I couldn’t seriously endorse marriage, for myself or for just about anyone. But that probably said more about me and my hesitant attitude toward commitment—and the fact that I rarely bothered to learn the names of men who shared my bed. “Well, just because my track record’s been bleak doesn’t mean you shouldn’t try,” I said.

“Thanks. I think.” She stood up and shook herself, a little like a wet dog. “It’s on the hour. Ready to go?”

“As ready as I’m gonna be.” We both suited up.

* * *

“The thing is, when you were sleeping with a zombie it wasn’t particularly contagious,” Gina said as she shone a light into Winter’s eyes again, one at a time, in case the size of either pupil had changed. Bleeds in the head would apply pressure to the nerves in control of the pupils—a blown or uneven pupil meant a fresh bleed.

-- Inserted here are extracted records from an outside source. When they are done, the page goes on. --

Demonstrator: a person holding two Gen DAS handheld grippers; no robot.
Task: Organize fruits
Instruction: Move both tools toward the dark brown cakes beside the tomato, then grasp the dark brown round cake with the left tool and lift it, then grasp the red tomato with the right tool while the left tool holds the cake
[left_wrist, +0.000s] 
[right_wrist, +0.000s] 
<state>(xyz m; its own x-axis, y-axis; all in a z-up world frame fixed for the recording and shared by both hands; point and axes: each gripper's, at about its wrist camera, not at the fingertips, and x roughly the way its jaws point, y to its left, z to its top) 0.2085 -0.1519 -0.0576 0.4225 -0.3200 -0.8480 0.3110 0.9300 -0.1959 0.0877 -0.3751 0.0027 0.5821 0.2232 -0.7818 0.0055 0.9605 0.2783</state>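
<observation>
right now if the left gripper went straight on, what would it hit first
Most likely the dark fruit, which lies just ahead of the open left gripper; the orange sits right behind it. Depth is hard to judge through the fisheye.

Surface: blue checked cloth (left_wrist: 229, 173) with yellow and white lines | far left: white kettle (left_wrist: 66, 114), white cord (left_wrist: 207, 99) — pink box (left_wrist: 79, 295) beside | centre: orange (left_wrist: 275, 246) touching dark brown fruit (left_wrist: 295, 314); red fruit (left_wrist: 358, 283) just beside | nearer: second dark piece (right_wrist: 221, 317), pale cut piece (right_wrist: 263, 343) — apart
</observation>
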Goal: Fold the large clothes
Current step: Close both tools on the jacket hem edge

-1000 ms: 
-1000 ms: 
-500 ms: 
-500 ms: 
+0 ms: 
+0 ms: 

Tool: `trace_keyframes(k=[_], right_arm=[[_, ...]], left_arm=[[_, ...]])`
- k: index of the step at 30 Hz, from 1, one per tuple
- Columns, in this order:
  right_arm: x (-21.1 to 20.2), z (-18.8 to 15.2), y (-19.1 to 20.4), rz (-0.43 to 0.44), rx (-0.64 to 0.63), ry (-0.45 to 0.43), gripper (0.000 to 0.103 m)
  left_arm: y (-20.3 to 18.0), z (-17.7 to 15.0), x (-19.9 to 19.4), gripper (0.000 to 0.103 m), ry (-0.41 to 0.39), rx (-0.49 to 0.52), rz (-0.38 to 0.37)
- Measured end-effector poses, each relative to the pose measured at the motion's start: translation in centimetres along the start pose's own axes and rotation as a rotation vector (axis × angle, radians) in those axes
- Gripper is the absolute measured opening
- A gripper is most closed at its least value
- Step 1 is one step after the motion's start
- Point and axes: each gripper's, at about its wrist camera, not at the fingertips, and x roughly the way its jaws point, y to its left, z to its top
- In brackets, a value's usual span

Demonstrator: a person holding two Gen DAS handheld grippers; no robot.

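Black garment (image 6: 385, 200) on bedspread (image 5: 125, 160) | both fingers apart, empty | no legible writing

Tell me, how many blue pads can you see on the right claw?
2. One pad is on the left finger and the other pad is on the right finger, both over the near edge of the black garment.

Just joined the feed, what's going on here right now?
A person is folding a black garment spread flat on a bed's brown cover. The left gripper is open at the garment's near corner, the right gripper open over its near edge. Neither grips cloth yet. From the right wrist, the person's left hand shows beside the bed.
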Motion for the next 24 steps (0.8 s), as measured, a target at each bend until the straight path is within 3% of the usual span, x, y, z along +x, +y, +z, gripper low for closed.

“I made sure he didn’t bite me,” I said sarcastically. To be honest, I didn’t know all the ins and outs of becoming a zombie. And Ti, my erstwhile boyfriend, had been the cursed kind of zombie, not a mindless ghoul. “I showed him my bra but not my brains. I think that was the trick.” I went around the room to stand opposite from her, so that she never blocked my shot. I’d actually shown him a lot more than my bra, but I didn’t want to embroil Gina in a TMI.

“Do you miss him?”

“I don’t appreciate being ditched.” No matter how much it might have been for my own good. Ti had rescued me at the end of my trial, and I knew he’d felt he’d been seen by too many people there, even before that, when he’d been out acquiring extra … parts. We’d walked through the hospital lobby looking like we’d been through a bloodbath, and a lot of the blood had been mine. I could understand why he felt like he needed to lay low for a while, but I didn’t like being left behind. Even though we hadn’t been together very long, him choosing to keep his cover over me hurt. Especially when he hadn’t made any promises about ever coming back.